The polarization \(P\) of a dielectric material positioned within a parallel- plate capacitor is to be \(4.0 \times 10^{-6} \mathrm{C} / \mathrm{m}^{2}\) (a) What must be the dielectric constant if an electric field of \(10^{5} \mathrm{V} / \mathrm{m}\) is applied? (b) What will be the dielectric displacement \(D ?\)

Polarization in a material occurs when an electric field causes a shift in the position of charges, leading to a separation of positive and negative charges. This creates an induced electric dipole moment in the material. In the context of a dielectric material, which is an insulator, placed in an electric field, the field tends to align the positive and negatively charged particles in opposite directions. This alignment results in an internal electric field that opposes the applied field.
Imagine tiny magnets inside the dielectric that all line up when an external magnetic field is applied; similarly, electric dipoles in a dielectric line up in response to an electric field. The degree of polarization, represented by the symbol \(P\), is defined as the electric dipole moment per unit volume. In the given problem, the polarization is provided as \(4.0 \times 10^{-6}\) Coulombs per square meter (\(\mathrm{C/m^2}\)).
However, the polarization does not just depend on the material's inherent properties, but also on the strength of the external electric field. Enhanced understanding comes from visualizing this process on the atomic level--picture each molecule with a slightly stretched distribution of charge, aligning within the field to produce the overall polarized effect. This microscopic behavior of polarized charges is what gives rise to the macroscopic properties of the dielectric material.

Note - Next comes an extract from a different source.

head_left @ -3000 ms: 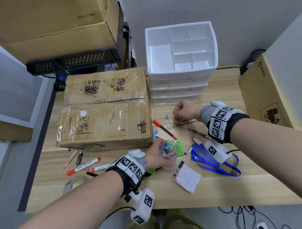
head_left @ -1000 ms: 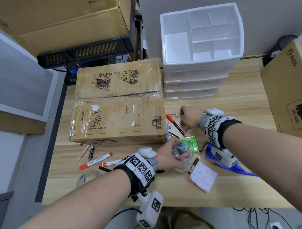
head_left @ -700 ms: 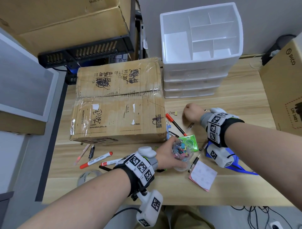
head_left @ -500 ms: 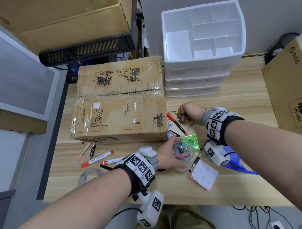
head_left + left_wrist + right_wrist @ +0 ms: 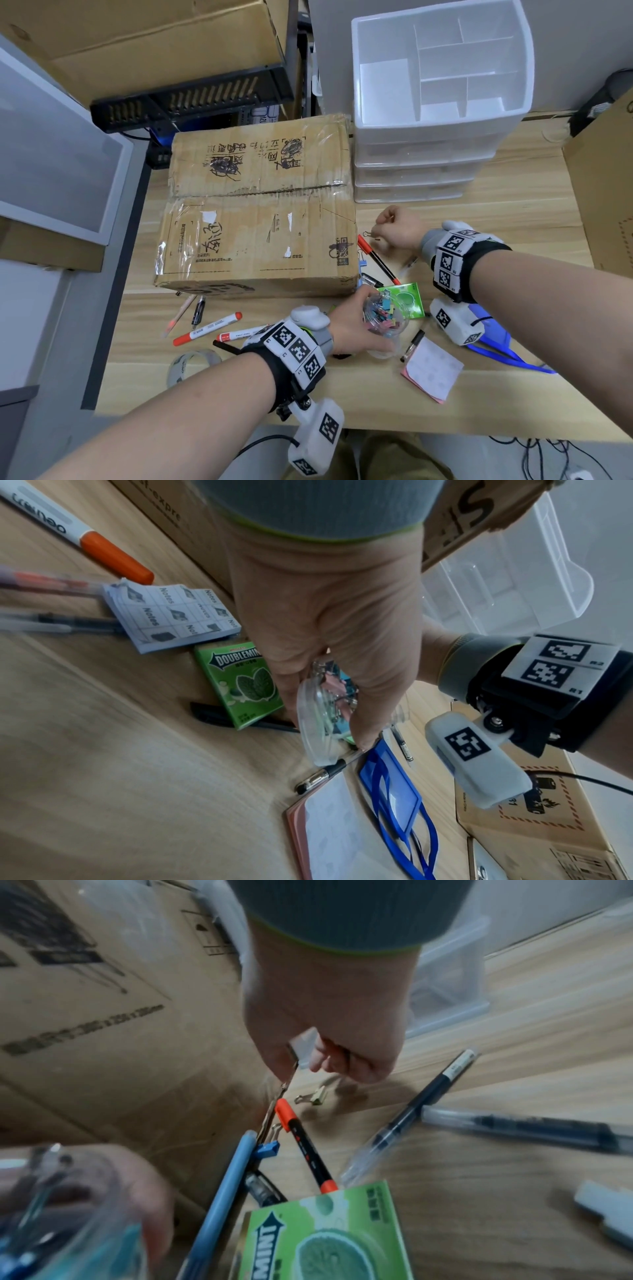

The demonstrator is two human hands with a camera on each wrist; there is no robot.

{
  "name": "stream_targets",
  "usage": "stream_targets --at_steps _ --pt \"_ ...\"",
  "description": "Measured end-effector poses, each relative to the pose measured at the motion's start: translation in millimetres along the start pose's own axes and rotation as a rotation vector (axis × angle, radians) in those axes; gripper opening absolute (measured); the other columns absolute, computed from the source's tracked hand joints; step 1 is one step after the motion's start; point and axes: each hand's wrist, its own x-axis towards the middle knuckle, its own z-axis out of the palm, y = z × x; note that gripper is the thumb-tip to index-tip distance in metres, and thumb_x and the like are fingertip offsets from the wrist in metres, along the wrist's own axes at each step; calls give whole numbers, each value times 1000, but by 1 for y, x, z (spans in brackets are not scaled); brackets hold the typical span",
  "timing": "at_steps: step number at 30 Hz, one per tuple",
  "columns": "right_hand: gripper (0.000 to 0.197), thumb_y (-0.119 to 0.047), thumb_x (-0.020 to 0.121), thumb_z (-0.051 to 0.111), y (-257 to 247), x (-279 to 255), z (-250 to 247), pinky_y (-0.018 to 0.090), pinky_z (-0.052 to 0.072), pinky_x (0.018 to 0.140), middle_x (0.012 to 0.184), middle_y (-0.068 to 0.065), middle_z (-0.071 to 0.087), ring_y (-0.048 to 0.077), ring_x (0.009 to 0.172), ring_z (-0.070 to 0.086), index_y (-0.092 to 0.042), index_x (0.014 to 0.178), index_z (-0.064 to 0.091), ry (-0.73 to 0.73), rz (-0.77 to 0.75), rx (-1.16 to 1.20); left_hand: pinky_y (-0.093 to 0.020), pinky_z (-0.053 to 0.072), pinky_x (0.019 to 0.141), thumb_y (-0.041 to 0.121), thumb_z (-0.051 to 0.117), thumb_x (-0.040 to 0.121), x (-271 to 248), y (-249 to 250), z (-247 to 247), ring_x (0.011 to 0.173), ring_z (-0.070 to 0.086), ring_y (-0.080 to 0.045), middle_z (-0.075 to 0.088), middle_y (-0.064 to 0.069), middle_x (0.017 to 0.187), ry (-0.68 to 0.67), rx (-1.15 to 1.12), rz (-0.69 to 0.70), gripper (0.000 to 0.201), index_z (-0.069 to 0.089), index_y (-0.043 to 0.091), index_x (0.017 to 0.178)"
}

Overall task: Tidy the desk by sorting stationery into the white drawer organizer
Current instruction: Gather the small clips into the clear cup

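Note:
The white drawer organizer (image 5: 428, 128) stands at the back of the desk, its divided top tray holding nothing. My left hand (image 5: 352, 325) grips a clear jar (image 5: 382, 313) of coloured binder clips; the left wrist view shows the fingers wrapped round the jar (image 5: 322, 715). My right hand (image 5: 394, 229) hovers curled beside the big cardboard box, and a bit of metal clip shows between thumb and fingers (image 5: 369, 1066). A small gold binder clip (image 5: 313, 1096) lies on the desk just under those fingertips, untouched. A red-capped pen (image 5: 376, 258) and a blue clip (image 5: 267, 1150) lie close by.
A large cardboard box (image 5: 257, 212) fills the desk's left half, another carton (image 5: 606, 192) the right edge. A green mint box (image 5: 406, 299), sticky notes (image 5: 433, 371), a blue badge holder (image 5: 390, 785), several pens, red markers (image 5: 205, 329) and a tape roll (image 5: 191, 366) lie scattered.
My right hand left the pens, moved back and left, took up a blue clip, and now hovers over the gold clip. The left hand kept hold of the jar.

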Motion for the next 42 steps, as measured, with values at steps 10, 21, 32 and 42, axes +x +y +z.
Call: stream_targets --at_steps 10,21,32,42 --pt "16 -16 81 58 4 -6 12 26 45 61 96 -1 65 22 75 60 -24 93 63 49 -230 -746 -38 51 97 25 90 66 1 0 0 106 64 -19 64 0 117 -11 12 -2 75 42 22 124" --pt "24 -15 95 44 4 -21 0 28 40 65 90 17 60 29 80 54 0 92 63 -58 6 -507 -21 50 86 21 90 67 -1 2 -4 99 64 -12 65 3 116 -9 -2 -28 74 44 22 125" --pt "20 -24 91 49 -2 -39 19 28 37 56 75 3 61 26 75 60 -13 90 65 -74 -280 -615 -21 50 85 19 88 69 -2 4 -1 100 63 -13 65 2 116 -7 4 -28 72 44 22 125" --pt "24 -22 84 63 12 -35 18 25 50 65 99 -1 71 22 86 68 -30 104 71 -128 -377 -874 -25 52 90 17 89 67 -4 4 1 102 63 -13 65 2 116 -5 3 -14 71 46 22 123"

The electric field, commonly denoted as \(E\), is a vector field surrounding any electrically charged object. It represents the force per unit charge that would be exerted on a positive test charge placed in the field. The strength of the electric field is measured in volts per meter (\(\mathrm{V/m}\)).

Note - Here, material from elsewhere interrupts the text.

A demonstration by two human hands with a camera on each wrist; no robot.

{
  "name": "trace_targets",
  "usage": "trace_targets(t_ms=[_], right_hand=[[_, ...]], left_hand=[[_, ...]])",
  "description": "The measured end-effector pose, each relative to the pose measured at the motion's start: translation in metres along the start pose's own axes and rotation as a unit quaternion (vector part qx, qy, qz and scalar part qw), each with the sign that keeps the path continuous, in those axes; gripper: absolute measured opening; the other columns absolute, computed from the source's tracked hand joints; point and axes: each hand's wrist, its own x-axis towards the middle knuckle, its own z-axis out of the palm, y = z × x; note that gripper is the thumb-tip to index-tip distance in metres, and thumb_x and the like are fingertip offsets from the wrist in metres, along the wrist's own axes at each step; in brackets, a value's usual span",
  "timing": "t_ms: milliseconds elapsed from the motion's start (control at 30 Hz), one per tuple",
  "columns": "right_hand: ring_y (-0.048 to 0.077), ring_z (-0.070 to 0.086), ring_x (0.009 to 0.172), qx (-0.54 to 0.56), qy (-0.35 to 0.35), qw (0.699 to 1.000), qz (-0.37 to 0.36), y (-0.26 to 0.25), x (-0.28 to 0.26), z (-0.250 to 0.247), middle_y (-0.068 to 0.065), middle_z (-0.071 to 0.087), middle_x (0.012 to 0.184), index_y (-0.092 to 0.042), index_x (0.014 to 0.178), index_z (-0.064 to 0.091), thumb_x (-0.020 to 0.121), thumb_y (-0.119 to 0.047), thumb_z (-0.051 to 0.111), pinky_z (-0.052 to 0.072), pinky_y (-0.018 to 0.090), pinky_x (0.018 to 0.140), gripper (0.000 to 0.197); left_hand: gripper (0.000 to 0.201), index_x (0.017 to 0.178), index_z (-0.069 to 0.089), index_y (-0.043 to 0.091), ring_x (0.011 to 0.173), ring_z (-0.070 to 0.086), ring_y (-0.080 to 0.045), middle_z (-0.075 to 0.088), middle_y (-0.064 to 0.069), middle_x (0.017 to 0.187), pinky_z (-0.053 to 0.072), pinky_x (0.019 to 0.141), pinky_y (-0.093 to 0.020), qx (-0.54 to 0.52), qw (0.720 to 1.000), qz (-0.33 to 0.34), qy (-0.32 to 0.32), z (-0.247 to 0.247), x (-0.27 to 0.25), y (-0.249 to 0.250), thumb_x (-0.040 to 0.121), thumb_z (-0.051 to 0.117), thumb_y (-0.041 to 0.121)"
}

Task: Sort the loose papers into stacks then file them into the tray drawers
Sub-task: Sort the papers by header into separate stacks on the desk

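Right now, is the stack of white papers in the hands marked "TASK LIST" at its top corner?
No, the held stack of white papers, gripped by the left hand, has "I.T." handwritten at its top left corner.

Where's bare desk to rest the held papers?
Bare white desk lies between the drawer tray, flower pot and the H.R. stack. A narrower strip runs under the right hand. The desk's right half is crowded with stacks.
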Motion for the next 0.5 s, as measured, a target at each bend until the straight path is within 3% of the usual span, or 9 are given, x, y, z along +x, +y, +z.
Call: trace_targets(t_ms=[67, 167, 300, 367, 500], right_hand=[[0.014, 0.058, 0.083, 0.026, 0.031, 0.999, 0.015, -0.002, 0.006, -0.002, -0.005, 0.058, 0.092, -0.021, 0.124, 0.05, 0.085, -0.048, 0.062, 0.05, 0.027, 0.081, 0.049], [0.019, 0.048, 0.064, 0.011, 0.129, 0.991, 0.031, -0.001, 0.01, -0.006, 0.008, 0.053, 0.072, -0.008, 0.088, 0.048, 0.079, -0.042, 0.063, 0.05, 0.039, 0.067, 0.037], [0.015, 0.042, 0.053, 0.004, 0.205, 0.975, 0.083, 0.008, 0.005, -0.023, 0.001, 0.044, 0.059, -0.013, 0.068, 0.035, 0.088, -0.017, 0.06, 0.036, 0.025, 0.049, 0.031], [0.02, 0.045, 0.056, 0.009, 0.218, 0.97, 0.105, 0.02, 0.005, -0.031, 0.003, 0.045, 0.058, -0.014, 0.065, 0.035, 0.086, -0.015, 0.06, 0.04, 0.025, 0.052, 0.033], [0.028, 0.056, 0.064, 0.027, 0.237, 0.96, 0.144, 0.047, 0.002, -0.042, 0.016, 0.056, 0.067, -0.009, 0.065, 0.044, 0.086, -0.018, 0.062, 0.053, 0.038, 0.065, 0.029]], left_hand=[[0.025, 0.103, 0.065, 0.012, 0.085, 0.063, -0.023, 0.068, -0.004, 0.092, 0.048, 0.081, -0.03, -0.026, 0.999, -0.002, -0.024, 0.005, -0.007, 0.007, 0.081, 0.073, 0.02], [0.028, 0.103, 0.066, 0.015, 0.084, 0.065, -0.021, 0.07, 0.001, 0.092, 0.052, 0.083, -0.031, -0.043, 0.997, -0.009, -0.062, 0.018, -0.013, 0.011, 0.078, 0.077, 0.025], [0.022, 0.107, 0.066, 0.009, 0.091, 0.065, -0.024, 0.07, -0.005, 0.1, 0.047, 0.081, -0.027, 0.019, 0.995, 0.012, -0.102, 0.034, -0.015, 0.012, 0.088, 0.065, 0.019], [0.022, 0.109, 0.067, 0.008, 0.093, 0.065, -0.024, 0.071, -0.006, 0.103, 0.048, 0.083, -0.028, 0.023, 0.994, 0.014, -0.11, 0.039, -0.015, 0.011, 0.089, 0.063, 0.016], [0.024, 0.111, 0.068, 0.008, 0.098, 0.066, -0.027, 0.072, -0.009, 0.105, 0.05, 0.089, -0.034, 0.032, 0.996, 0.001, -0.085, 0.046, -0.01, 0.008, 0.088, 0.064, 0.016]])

In our exercise, the electric field of \(10^5 \mathrm{V/m}\) is applied across the dielectric material. The electric field exerts forces on the charges within the dielectric, trying to move the positive charges in the direction of the field and the negative charges in the opposite direction. This establishes the basis for the polarization of the dielectric. Understanding the electric field's role is crucial in grasping how the dielectric constant and dielectric displacement are influenced.

Visualizing the Electric Field

Imagine a grid with arrows representing the direction and strength of the field; the longer the arrow, the stronger the field. This visualization helps in understanding how the force would act on charges in different regions of the field. The field itself is an essential concept in electromagnetism and plays a pivotal role in various phenomena such as electrostatics, current flow, and even in the functioning of capacitors.

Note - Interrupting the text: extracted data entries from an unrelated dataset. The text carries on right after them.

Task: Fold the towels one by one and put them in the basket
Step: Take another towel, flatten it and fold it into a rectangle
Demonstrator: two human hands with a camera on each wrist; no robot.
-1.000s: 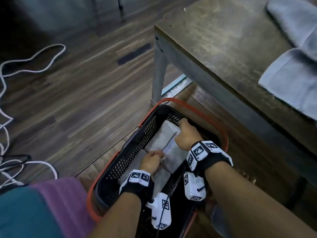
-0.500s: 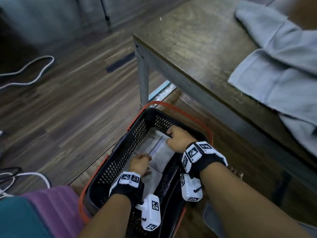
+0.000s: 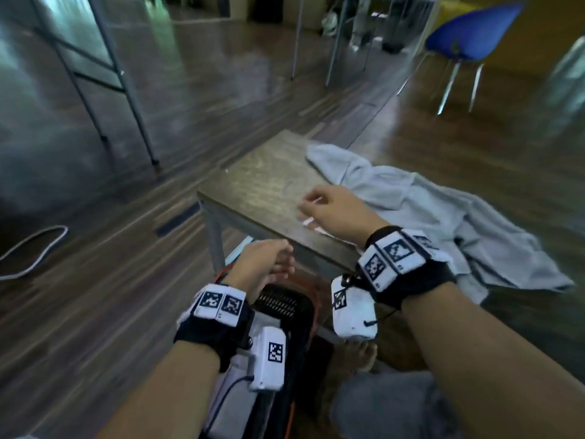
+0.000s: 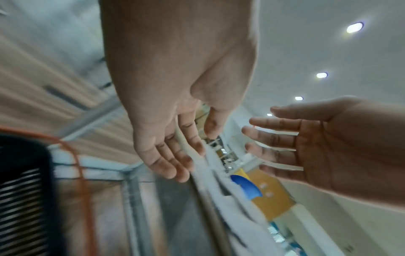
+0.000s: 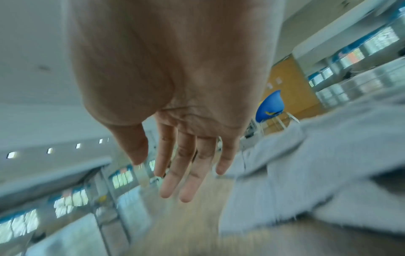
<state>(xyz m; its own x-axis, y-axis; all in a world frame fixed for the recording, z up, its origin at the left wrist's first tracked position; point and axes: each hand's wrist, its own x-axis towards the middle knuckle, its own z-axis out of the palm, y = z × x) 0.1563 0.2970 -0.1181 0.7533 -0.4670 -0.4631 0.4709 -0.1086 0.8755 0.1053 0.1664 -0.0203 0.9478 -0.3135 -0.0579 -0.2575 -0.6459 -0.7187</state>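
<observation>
Above the table edge, both hands empty.
Right hand (image 3: pixel 335 210) hovers open-fingered beside the crumpled grey towel (image 3: pixel 443 223); left hand (image 3: pixel 262 264), relaxed, hangs over the basket (image 3: pixel 285 302).

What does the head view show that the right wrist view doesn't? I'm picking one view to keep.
Only the head view shows the basket, the left hand above it, and both wrist bands. Only the right wrist view shows the right hand from below, fingers straight and holding nothing. Both show the unfolded grey towel on the table and the blue chair.
</observation>
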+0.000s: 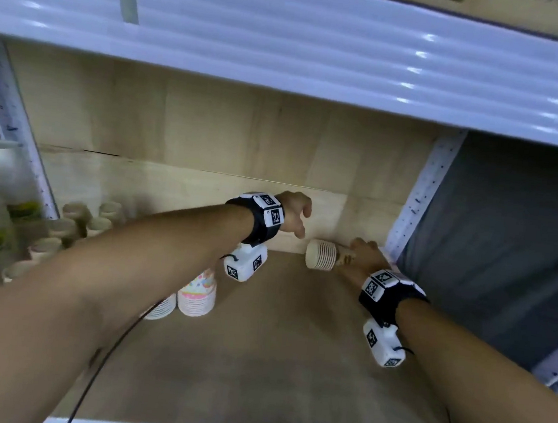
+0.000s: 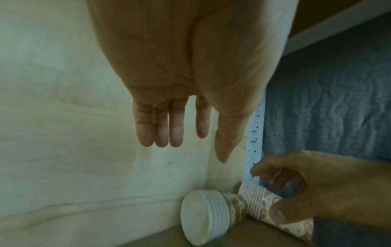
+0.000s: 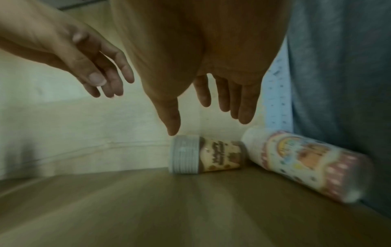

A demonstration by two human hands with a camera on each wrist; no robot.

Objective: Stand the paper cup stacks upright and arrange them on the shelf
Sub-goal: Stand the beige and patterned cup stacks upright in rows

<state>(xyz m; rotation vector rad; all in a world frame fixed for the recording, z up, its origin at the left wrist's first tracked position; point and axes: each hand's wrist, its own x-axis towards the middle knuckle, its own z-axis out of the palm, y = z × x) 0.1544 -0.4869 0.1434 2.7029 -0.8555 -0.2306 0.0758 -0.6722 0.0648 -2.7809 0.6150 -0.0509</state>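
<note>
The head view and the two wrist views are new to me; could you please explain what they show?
No machine here: a person works with bare hands, wearing one camera on the head and one strapped to each wrist. The head view looks down onto a wooden shelf. Each wrist view looks along its own fingers. Two wrapped cup stacks lie on their sides in the back right corner, a brown-printed stack and a pink-printed stack. The left hand and right hand reach toward them; neither plainly grips anything.
</note>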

Dielectric displacement, denoted as \(D\), reflects the total electric charge displacement per unit area in a dielectric material when it is subjected to an electric field. It encompasses the contributions from the free charges supplied by the external field and the bound charges associated with the material's polarization.

Mathematically, dielectric displacement is given by adding the product of the permittivity of free space (\(\epsilon_0\)) and the electric field (\(E\)) to the polarization (\(P\)). When we calculate the dielectric displacement for the given exercise, we're essentially quantifying the combined effect of the field's forces and the dielectric's response to those forces.

Significance of Dielectric Displacement

In the context of capacitors, dielectric displacement helps determine how much electric field 'passes through' the dielectric. It's a key parameter for understanding how dielectrics enhance the capacitor's storage capacity. It also provides insight into the overall behavior of dielectric materials under the influence of electric fields, which is crucial for designing materials with specific electrical properties. The calculation from our exercise indicates that the dielectric material's displacement is approximately \(4.8854 \times 10^{-6} \mathrm{C/m^2}\), which is a direct measure of the material's ability to store electrical energy.